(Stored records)
——
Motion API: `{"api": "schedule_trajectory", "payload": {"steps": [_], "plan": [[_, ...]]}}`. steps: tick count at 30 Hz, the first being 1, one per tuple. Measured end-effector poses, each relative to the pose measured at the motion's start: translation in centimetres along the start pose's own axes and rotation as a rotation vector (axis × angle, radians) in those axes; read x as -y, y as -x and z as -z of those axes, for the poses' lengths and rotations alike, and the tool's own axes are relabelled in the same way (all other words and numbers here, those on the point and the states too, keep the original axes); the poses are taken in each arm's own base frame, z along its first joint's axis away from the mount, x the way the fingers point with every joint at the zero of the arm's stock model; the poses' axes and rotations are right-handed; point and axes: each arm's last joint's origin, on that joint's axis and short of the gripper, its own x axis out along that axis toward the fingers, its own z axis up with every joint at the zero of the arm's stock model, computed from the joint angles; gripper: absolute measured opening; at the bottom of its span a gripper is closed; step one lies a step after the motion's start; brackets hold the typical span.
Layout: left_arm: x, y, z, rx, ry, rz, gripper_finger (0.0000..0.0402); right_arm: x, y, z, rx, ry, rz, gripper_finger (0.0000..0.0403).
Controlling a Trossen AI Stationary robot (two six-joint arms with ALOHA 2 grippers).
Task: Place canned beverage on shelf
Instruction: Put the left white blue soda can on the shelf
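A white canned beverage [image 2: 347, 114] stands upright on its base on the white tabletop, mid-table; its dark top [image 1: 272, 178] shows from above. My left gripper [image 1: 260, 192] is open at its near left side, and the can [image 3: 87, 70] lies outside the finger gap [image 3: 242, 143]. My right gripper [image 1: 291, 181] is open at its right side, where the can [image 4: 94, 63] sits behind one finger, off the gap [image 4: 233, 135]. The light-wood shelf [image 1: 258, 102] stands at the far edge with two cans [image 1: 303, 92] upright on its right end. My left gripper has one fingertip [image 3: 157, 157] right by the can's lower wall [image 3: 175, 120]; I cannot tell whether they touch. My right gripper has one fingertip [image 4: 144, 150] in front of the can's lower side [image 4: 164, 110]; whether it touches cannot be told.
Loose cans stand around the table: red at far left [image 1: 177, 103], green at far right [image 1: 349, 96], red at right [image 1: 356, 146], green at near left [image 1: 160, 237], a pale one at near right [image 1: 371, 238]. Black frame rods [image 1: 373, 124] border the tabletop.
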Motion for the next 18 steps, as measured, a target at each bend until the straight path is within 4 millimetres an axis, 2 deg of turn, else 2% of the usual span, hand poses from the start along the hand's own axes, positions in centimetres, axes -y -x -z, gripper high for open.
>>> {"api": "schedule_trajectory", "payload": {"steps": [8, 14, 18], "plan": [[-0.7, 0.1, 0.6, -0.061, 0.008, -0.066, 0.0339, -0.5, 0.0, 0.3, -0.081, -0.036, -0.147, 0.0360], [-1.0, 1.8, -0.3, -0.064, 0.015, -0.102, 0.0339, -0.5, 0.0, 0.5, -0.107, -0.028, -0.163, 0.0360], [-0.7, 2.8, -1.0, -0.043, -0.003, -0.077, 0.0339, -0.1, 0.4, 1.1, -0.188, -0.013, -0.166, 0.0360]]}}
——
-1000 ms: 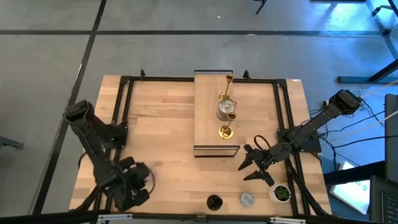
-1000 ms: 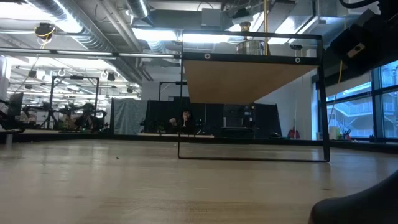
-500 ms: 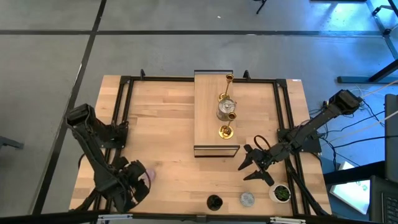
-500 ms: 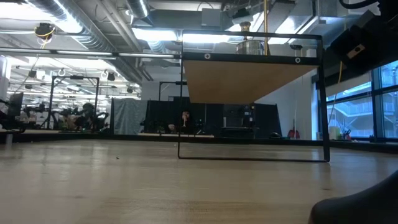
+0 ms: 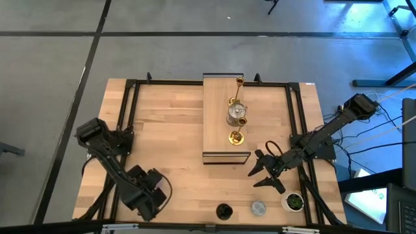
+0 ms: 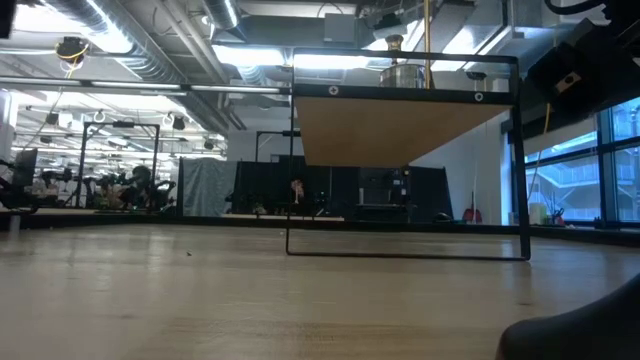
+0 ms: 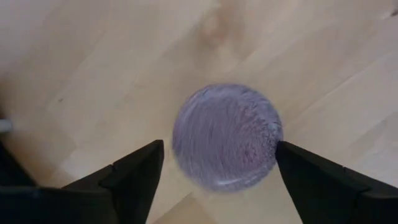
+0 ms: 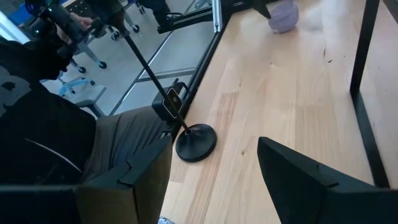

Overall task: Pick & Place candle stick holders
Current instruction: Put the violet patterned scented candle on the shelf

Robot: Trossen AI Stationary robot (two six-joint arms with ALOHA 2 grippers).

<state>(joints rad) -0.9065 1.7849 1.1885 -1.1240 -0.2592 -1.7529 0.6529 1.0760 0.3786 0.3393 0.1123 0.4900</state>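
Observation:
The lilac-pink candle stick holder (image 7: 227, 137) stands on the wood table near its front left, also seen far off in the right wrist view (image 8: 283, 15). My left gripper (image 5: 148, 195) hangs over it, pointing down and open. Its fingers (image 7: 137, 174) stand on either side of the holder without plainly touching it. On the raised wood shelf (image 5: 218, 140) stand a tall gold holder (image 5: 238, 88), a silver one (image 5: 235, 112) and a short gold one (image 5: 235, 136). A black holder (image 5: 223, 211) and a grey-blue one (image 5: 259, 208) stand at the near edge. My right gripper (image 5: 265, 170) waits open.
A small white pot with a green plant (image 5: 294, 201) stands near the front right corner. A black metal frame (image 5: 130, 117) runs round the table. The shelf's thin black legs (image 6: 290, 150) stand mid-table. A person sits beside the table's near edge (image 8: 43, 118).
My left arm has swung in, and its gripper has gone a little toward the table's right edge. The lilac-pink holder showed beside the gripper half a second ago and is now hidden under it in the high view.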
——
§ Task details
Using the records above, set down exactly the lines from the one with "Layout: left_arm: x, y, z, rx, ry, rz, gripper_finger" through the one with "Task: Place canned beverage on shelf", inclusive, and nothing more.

§ Response area
Layout: left_arm: x, y, z, rx, ry, rz, gripper_finger (0.0000..0.0402); right_arm: x, y, z, rx, ry, rz, gripper_finger (0.0000..0.0403).
Controlling a Trossen AI Stationary robot (two six-joint arms with ALOHA 2 grippers).
Task: Place canned beverage on shelf

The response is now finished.